Soutenant que le loyer payé à la SCI pour habiter l'immeuble ne leur avait pas permis de réaliser des économies pour racheter leur maison, ils ont, en 2011, assigné la société A4 finances et M. Y, notaire rédacteur de l'acte de vente, en paiement de dommages-intérêts pour manquements à leurs obligations de conseil.

M. et Mme X ont fait grief à l'arrêt d'appel de rejeter leurs demandes, alors, selon eux et en particulier que le professionnel légalement ou contractuellement tenu d'une obligation particulière d'information ou de conseil doit rapporter la preuve de l'exécution de cette obligation.

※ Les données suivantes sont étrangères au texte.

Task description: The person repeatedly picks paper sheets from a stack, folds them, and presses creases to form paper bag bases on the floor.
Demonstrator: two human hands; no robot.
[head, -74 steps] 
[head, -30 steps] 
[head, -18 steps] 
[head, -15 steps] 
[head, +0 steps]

Mais ayant retenu que le prix de vente n'était pas sous-évalué, que les loyers étaient en relation avec le montant des mensualités du prêt souscrit par l'acheteur et que l'opération était équilibrée et nullement abusive et relevé que la société A4 finances avait expliqué à M. et Mme X tous les détails du montage financier qui leur permettait de rembourser immédiatement leurs dettes et de conserver la jouissance de leur maison, au moins pendant la durée de la faculté de rachat, et que le notaire n'avait pas participé aux négociations de cette opération, la cour d'appel, qui a déduit de ces seuls motifs que les demandes de M. et Mme X ne pouvaient être accueillies, a légalement justifié sa décision.

Une SCP notaire multi-offices respecte-t-elle la loi ?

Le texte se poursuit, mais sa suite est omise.